SNSが上手なのは、フォロー/フォロワーの制度があることで、個人に上記のプロセスをコントロールさせる点。たくさんフォローし過ぎると流れる情報を追えなくなるので、ある程度まででフォローはしなくなるが、人によってはどんどんフォローしてフォロワーを増やしたいと言う人もいる。

ただ、SNSにおいては、成果物と言っても大したものは共有されないしコミュニティーの固定化が著しいので、あのパソコン通信ニュースグループのような、アンダーグラウンド的な何が出てくるかわからないワクワク感は欠けると思っている。よくは覚えていないが何か狂った人はいて、狂った成果物をみて戦慄をおぼえたものだった。

 

最近のネットは情報伝達スピードが異常に速いので、何か新しいメディアができようものならすぐに誰かに発見され、SNSなどで拡散し、上記の①~③が成熟しない間に、④にすぐ進んでしまう。

5年くらい成熟してから、その成果物が話題を呼びヒットする、みたいなことは最近は起こりづらい。もしくはいきなり人を集めようとするメディアもいるぐらいだが、ほとんどは失敗しているように思う。芸能人をCMに起用して、みんな使ってる、みたいなネットメディアはほとんど長続きしていないし、ソシャゲもリリースしてすぐに見切りを付けてサービスクローズするケースを多く見ている。

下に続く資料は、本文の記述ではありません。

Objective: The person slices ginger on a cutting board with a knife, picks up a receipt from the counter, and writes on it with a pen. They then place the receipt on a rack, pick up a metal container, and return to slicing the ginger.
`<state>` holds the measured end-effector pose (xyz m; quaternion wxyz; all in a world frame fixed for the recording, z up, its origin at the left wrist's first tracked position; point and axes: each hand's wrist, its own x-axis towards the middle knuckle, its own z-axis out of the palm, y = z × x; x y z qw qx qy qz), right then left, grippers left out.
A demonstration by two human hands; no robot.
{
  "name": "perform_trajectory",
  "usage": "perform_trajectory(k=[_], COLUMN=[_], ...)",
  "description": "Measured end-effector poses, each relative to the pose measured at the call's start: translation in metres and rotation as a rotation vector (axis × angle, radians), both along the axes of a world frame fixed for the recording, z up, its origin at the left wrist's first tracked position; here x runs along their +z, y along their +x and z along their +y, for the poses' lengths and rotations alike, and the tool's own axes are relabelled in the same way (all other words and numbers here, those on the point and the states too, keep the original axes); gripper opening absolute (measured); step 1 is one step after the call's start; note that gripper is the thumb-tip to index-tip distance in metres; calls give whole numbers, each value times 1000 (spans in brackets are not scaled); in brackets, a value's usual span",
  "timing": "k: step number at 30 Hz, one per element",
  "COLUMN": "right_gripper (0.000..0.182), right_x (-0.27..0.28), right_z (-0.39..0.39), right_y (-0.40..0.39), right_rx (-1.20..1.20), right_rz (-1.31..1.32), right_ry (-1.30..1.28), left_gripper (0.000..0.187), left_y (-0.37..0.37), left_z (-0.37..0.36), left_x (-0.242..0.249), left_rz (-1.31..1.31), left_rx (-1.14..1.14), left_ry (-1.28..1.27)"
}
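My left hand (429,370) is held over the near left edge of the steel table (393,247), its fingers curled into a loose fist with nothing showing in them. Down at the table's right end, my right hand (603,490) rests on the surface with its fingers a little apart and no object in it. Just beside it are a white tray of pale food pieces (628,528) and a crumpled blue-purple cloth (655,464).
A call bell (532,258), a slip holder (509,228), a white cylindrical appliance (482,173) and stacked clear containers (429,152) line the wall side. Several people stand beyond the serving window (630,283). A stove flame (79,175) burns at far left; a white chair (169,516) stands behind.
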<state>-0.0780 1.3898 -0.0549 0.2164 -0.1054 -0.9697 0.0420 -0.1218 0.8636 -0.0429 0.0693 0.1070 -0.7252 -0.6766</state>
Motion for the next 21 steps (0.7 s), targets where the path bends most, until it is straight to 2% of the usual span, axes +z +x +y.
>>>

だから、あの頃(20年前)くらいのネットの状況って、すごく刺激的なものだったし、アレはもうないし、今は再現できなくなっているのも寂しい。ただインターネットはもはや社会の公器みたいなもので、「小さなコミュニティー」でも何でもないので、裸で夜の道をダッシュするみたいな事象に遭遇するようなことは全くあり得ない。だから多分インターネットを見つめてもおそらくダメで、もっと違う何かになるだろうなと思っている。もしかしたら、地域のコミュニティーみたいな、完全インターネットオフラインの何かかもしれないが。そういうことなんだろう。